Share your thoughts.
[i] Flam is the one who interviewed me, Gelman, Simonsohn, Senn and others for that NYT article on Bayesian and frequentist methods discussed on this post.
[ii] Apparently they also kept hidden in the “Trump bunker” a fairly extensive use of data analytics (on the order of $70 million a month, according to the Bloomberg article “Inside the Trump Bunker”), encouraging people to think it was a fledgling effort. Their polls were in sync with Nate Silver’s, they say, except for the time lag in Silver’s, owing to his reliance on other polls, but their inferences about what voters really thought differed.

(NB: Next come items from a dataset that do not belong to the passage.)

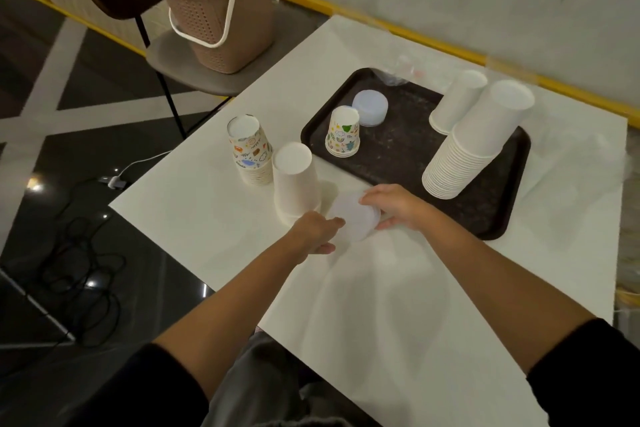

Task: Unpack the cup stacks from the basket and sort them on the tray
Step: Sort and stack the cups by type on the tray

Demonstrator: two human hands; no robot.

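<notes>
Cup stack (350, 218), perhaps translucent, near tray (398, 156) edge

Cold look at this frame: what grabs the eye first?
The left hand and right hand hold a translucent cup stack on the white table, near its middle. Behind it to the right, a tall white cup stack stands on the dark tray. The brown basket sits on a chair at far left.

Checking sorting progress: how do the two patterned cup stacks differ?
The left patterned cup stack stands on the table, off the tray; the right patterned cup stack stands on it. The left shows more rims, so more cups. Both stand upside down, cartoon-printed.
</notes>
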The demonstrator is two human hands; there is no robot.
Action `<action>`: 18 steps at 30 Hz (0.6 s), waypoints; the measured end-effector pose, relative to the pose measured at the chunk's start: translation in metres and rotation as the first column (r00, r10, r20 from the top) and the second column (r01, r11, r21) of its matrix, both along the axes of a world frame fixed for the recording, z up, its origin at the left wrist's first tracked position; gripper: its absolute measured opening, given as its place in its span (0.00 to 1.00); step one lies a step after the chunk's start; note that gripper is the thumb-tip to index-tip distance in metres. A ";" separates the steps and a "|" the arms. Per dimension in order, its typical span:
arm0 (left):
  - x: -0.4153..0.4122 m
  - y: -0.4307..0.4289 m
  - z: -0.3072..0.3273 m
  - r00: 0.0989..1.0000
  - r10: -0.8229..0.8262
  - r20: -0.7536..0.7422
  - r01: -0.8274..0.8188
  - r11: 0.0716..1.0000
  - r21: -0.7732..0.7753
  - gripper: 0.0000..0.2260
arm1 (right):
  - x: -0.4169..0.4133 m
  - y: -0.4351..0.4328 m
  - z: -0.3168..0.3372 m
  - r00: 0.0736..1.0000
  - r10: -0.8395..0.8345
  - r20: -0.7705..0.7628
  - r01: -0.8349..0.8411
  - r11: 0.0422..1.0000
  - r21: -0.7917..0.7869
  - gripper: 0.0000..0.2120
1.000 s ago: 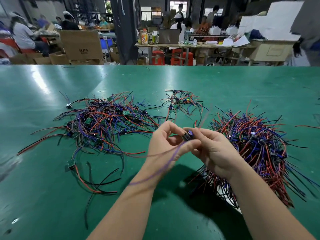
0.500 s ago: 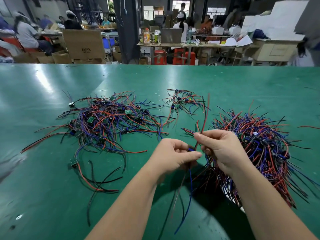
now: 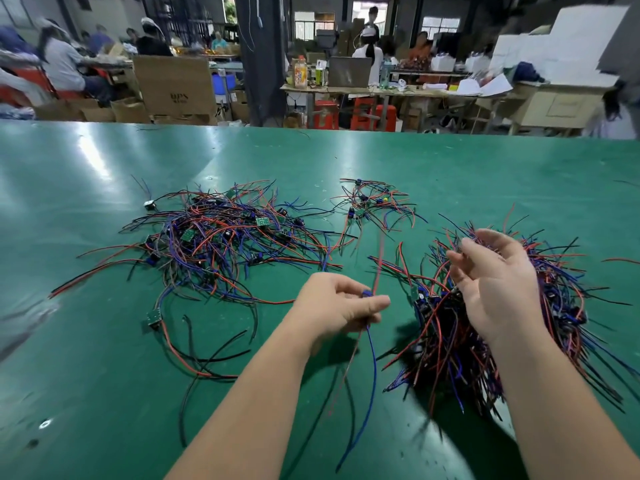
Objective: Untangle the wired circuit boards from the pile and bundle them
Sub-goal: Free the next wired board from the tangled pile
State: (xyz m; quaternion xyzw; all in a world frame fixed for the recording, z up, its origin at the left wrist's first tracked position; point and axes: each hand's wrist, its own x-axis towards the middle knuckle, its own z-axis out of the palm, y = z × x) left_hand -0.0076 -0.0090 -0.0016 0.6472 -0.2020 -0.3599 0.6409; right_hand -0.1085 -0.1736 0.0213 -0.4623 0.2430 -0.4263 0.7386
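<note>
Currently the left hand (image 3: pixel 341 306), at lower centre of the frame, pinches one wired circuit board (image 3: pixel 366 293) between thumb and curled fingers. Its blue lead (image 3: pixel 372 368) hangs below the hand toward the green table (image 3: pixel 104 375), and a red lead (image 3: pixel 378 271) stands up above it. The right hand (image 3: pixel 495 289) is raised at right of centre, fingers loosely spread, holding nothing. It hovers over the bundle (image 3: pixel 450 341) of gathered boards that lies at lower right.

Hazards, as judged from this position:

1. Lead snagging. The hanging leads trail close to the near edge of the bundle. Carrying the board across could hook them on protruding wire ends and drag units out of the bundle.
2. Loss of grip. The board is held by a small pinch only; a tug on a caught lead would likely pull it free.
3. Misaligned placement. If the board is laid with its leads crosswise to those of the bundle, the bundle becomes a new tangle.
4. Re-tangling. The tangled pile (image 3: pixel 214 244) at centre left, a small cluster (image 3: pixel 375 202) at upper centre and a loose board (image 3: pixel 153 318) at lower left have long leads spread over the table. A hand sweeping low could catch them.

Whether the held leads are fully clear of other wires cannot be told.
</note>
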 end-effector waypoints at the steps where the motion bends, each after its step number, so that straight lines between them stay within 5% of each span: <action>1: 0.001 -0.002 -0.001 0.998 0.055 -0.024 -0.056 0.997 -0.046 0.10 | 0.000 0.004 -0.001 0.993 0.075 -0.087 -0.084 0.991 -0.101 0.06; 3: -0.001 -0.005 -0.002 0.998 0.061 0.000 -0.061 0.994 -0.086 0.10 | 0.002 0.019 -0.003 0.921 0.246 -0.303 -0.336 0.894 -0.295 0.06; 5: -0.003 -0.005 -0.001 0.990 -0.060 0.125 0.067 0.996 -0.061 0.11 | 0.006 0.033 -0.007 0.829 0.214 -0.517 -0.488 0.729 -0.480 0.09; 7: -0.006 -0.004 0.000 0.951 -0.196 0.241 0.206 0.979 -0.016 0.14 | 0.010 0.039 -0.010 0.833 -0.019 -0.553 -0.433 0.602 -0.671 0.09; 9: -0.006 -0.001 0.002 0.925 -0.222 0.309 0.217 0.975 0.050 0.19 | 0.008 0.036 -0.009 0.860 -0.217 -0.461 -0.272 0.570 -0.776 0.06; 11: 0.002 0.000 0.000 0.815 -0.156 0.559 0.003 0.965 0.264 0.21 | 0.004 0.024 -0.008 0.796 -0.416 -0.440 -0.170 0.544 -0.821 0.05; 14: 0.019 0.009 -0.007 0.507 -0.200 0.839 -0.483 0.740 0.468 0.22 | -0.001 0.008 -0.010 0.548 -0.545 -0.635 -0.315 0.569 -0.760 0.12; 16: 0.026 0.013 -0.014 0.531 -0.251 0.809 -0.560 0.613 0.558 0.19 | -0.002 0.009 -0.010 0.496 -0.538 -0.681 -0.334 0.606 -0.722 0.12; 18: 0.029 0.015 -0.020 0.595 -0.223 0.772 -0.533 0.610 0.586 0.14 | -0.001 0.012 -0.009 0.553 -0.529 -0.644 -0.303 0.593 -0.746 0.10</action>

Trump’s data scientists, including some from the London firm Cambridge Analytica who worked on the “Leave” side of the Brexit initiative, think they’ve identified a small, fluctuating group of people who are reluctant to admit their support for Trump and may be throwing off public polls. (Inside the Trump Bunker)
The article admits they also worked toward selectively depressing the vote. The overall data analytic project was to be the basis of an enterprise to pursue after a potential loss!
[iii] This is reminiscent of the question that permits you to get at the truth (about the correct road to town) when confronted with people who either always lie or always tell the truth.
In the last few days Trump went to the correct states that could be won. That is a vote that his internal polling was on target.
I suggest that the voting system that is run, I believe out of Los Vegas with a monetary prize and continuously updated would offer the best results currently available, A free input with no questions asked or interpreted.
Nate Silver did a pretty decent job – a lot of people were criticising him for giving Trump such a high chance (~30%) of winning.